第二节下课做课间操,我一直看着站在我斜前方的程开,他长得特别直,已经快要一米八了也不见他弯腰走路。宽宽的肩膀,有点清瘦的身材,也许在大人眼里他还很单薄,可在我眼里他已经是个挺拔英俊的男人了。在那一刻我想到了江南。江南跟程开差不多高,江南比程开帅,江南比程开成绩好。老师们都围着江南转,因为江南他爸是我们那个区的一把手,这跟他们围着陈冰冰转是一个道理。可我就是喜欢程开。徐志说得对,你也许是一直都喜欢一个人的,只不过你需要一个适当的时机来点燃这种热情。我发现我喜欢程开也是一件特别小特别奇怪的事儿。
初二的时候,豆子约我出去玩,加上程开和豆子当时的女朋友,一共四个人。我们先去溜冰场,豆子跟他的女朋友手牵手在前面,我和程开在后面。程开不太会溜冰,我就说:“我带着你好了。”于是我伸出手,程开把他的手交给我,我这辈子第一次牵手就这么被糟蹋了。
由于程开的溜冰技术实在太差,我因为没有那么大的力气一直扶住他一个大男生,结果被摔了若干次之后,我坚决不肯再滑下去了,因为除了被摔在冰上浑身酸痛之外,我的衣服都被沾着的冰沫弄湿了。“下回你趁早儿换球刀啊,不会滑还穿什么速滑刀啊?”我一边拍身上的冰沫一边拿眼睛斜程开,看他一脸愧疚的表情。
“咋了?怎么不滑了?”豆子滑过来。
“我不滑了,你看他那水平,我陪着他摔多少跤了啊?你这不是害我残废么?万一我摔了有人穿着冰鞋从我脸上滑过去呐?”
豆子嘿嘿笑,“就你?滑不滑的都差不多。

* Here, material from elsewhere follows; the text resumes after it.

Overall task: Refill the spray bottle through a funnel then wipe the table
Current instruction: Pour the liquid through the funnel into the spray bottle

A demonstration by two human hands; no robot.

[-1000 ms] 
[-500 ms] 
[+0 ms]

”
我脚下一使劲儿,蹬着冰一加速,伸手就要抓豆子,豆子知道他说完这句话是什么效果,早就“预备跑”了。于是我和豆子在偌大的冰场上展开了追逐,豆子比我滑得还好一点,他能倒着滑,所以他可以一边在前面滑一边回头跟我做鬼脸。后来我追累了,回到程开和豆子女朋友身边,不动了。
豆子为了哄我,说他请客去打桌球,在那之前,我一直认为桌球是社会混混的运动,那会儿我可不知道什么“斯诺克”,我也不知道男人打桌球的样子挺潇洒。这都是因为我家旁边烟雾缭绕的桌球室和里头不伦不类穿着奇怪的年轻男人。
后来我还是跟着豆子去打桌球了,程开也会打,他说他是跟豆子学的。我就是在那个时候喜欢上程开的,喜欢他不是因为他打桌球的样子好看,而是因为他用的是左手。这个理由太奇怪了,比江南喜欢我的理由还要奇怪。我喜欢程开就是因为他是左撇子,而我也是左撇子。就这么简单。
后来豆子知道我喜欢程开之后,对那天带我们去打桌球后悔不迭,他觉得是他害了自己的兄弟,居然让我喜欢上他了。我不跟豆子计较这些,因为豆子也是我兄弟。豆子说程开也许是喜欢我的,因为初三时候放学很晚,程开每天都会绕远送我回家,之后自己才回家。豆子说,他要是不喜欢一个女孩绝对不会每天为她做这些事。我反过来问豆子,如果程开不送我,那么他会不会送我?豆子想都没想就说:“会啊,当然会,怎么能让你一个女孩儿自个儿回家呢?”我说:“那不就完了?你也喜欢我?不能吧?”豆子哑口无言。
豆子是不可能喜欢我的,所以,程开也是不可能喜欢我的。这两件事似乎没有因果关系,可是在我看来,是存在着必然联系的。
很明显,现在程开喜欢的是陈冰冰,我就是再迟钝,也是看得出这一点的。